▸ TASK GOAL
Work out how many lines of the listing below hold the word "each", and give that number only.

▸ DATASET EXTRACT
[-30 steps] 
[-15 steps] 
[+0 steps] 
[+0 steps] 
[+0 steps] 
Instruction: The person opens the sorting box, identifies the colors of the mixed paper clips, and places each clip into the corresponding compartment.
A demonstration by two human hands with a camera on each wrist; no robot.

▸ RESPONSE TO THIS EXERCISE
2